Given the records below, pull every line with the word "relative" into the answer.

Start of Data to process

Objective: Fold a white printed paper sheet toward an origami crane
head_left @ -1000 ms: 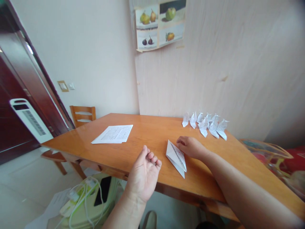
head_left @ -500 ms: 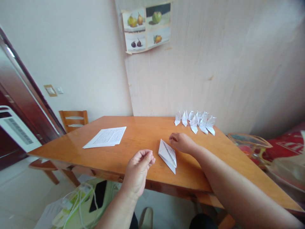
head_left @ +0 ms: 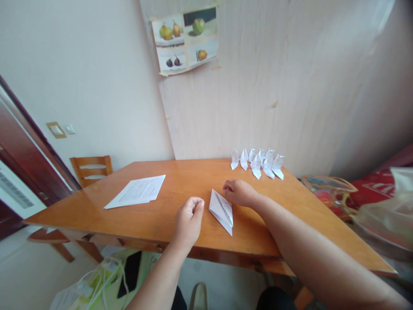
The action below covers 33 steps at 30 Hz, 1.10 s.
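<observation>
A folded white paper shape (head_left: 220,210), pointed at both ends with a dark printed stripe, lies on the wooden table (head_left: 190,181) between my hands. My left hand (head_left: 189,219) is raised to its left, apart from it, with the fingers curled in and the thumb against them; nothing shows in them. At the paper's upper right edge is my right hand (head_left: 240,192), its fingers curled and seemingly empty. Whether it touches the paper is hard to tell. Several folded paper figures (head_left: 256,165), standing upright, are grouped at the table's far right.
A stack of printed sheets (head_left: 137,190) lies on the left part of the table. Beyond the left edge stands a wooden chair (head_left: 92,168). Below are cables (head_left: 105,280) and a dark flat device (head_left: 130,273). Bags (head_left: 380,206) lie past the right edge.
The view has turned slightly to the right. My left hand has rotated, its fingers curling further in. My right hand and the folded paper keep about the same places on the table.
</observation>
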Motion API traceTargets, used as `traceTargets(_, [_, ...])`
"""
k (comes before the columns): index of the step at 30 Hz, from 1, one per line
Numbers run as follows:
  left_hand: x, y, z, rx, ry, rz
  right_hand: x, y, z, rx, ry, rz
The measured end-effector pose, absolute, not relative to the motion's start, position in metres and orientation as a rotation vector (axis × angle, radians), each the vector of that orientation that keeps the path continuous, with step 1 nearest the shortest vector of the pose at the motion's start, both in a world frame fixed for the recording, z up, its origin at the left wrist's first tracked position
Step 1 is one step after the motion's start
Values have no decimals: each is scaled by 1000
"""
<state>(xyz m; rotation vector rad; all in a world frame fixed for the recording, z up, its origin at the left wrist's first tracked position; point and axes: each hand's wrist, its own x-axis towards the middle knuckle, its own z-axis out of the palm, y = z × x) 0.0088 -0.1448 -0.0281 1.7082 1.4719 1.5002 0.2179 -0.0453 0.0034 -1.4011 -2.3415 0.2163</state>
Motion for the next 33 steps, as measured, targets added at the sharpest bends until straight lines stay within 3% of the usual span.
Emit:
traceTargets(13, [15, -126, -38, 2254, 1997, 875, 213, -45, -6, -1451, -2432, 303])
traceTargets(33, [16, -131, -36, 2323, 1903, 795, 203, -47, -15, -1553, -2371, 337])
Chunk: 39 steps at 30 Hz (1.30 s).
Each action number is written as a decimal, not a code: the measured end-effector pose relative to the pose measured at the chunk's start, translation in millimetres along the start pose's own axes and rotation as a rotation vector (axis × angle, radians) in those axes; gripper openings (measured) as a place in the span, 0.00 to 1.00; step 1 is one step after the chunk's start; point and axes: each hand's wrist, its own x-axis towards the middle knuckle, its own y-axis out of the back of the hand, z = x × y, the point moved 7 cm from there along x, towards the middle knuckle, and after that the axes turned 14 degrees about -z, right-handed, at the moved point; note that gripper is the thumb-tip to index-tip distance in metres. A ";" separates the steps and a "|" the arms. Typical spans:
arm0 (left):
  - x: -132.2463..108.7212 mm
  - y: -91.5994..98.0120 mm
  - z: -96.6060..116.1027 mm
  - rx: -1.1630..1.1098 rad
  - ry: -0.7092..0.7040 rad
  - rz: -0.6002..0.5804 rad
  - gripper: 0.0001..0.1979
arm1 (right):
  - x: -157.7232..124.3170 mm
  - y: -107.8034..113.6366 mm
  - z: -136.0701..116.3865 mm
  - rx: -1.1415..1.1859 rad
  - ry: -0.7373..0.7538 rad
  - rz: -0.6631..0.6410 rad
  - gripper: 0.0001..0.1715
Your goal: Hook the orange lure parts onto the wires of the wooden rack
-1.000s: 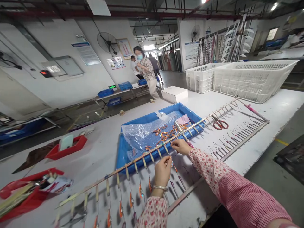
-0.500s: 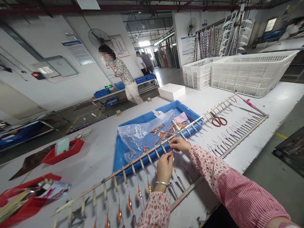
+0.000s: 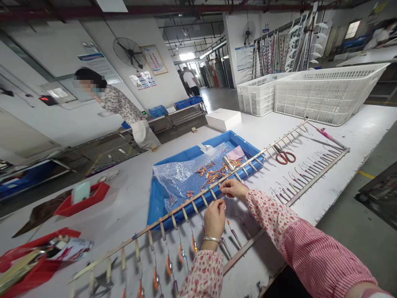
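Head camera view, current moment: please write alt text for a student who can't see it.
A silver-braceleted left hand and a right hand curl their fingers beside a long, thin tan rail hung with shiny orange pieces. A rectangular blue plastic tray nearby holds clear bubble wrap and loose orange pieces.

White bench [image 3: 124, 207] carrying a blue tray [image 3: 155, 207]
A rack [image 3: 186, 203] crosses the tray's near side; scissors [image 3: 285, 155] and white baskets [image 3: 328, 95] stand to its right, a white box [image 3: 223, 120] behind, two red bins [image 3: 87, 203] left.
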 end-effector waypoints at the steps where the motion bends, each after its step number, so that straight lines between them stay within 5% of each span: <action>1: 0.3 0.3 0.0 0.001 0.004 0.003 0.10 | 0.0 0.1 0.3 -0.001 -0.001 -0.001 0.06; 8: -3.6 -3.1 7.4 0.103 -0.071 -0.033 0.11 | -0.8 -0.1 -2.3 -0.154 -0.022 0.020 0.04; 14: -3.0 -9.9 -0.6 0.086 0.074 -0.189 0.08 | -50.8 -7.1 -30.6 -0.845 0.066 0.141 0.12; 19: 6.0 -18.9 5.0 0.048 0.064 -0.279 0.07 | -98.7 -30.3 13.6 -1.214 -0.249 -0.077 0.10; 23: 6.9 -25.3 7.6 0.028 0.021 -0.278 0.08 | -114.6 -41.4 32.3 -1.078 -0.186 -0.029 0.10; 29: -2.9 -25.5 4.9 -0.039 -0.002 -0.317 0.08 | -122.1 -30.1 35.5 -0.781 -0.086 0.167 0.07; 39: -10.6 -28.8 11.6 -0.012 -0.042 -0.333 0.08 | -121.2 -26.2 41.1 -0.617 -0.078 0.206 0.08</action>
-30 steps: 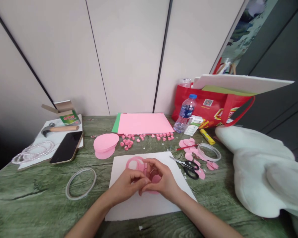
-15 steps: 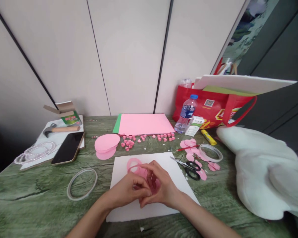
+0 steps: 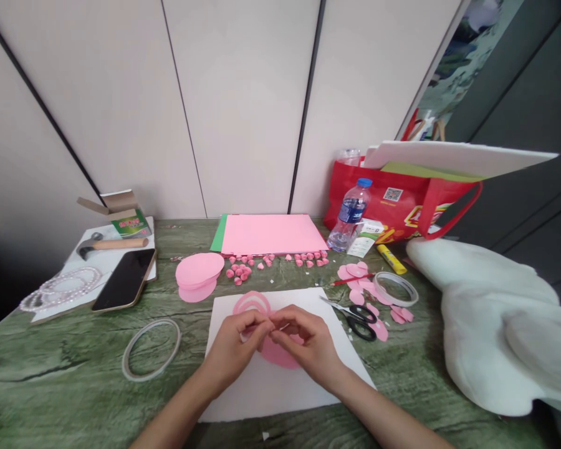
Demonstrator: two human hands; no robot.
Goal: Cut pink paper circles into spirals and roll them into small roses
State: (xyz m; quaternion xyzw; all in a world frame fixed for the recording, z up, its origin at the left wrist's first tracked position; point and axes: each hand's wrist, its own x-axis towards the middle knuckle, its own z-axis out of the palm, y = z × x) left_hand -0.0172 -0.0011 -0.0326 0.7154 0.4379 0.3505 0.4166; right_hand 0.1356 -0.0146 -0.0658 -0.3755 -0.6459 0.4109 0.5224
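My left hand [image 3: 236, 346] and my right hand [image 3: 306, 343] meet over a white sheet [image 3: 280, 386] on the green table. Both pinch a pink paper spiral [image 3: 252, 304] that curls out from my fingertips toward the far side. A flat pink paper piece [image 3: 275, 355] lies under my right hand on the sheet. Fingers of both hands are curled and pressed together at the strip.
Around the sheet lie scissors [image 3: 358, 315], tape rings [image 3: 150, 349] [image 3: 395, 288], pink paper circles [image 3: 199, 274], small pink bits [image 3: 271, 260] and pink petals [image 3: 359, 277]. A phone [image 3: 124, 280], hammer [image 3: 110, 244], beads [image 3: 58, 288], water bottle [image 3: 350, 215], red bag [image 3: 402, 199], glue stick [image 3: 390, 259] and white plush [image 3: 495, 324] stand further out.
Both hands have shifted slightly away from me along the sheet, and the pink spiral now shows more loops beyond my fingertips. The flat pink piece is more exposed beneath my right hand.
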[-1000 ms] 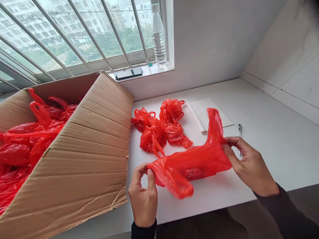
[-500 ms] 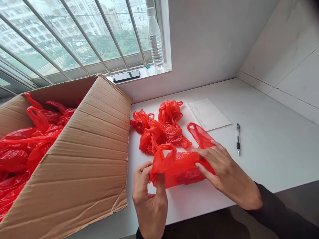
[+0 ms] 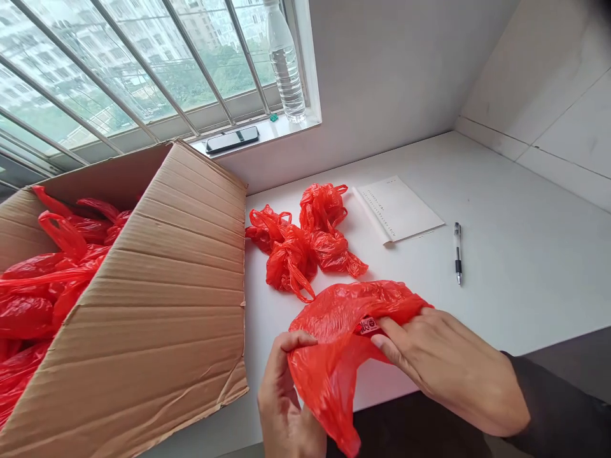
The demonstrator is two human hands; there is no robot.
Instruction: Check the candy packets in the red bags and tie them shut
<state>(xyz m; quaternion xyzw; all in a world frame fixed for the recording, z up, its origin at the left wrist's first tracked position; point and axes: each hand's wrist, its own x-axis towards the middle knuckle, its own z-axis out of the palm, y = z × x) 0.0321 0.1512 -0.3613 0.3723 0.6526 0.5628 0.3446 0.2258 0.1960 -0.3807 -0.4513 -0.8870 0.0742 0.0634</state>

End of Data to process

- [Task answer]
The measured end-effector pose, absolute, not relative to the motion's start, position in metres and orientation as a rotation vector (axis × angle, radians), each the vector of that orientation that keeps the path continuous, with step 1 nearest the shortest vector of the pose at the motion's start, both in a world frame fixed for the recording, z up, its origin at the left wrist's first tracked position
Each action number is written as a decimal, not a code: the measured end-effector pose relative to the pose measured at the chunk's start, translation in millimetres along the start pose's own axes and rotation as a rotation vector (axis × angle, radians) in those axes; gripper openings (measured) as a place in the span, 0.00 to 1.00; step 1 is one step after the chunk's start; point and axes: each hand's wrist, its own x-axis towards the middle knuckle, its own y-axis out of the back of the hand, z = x × y, the point moved 7 cm from there along x, towards the middle knuckle, and after that the axes turned 14 degrees about -z, right-handed, at the moved point; note that gripper is the thumb-tip to index-tip distance in metres. A ";" separates the steps and a "|" the arms. Typical spans:

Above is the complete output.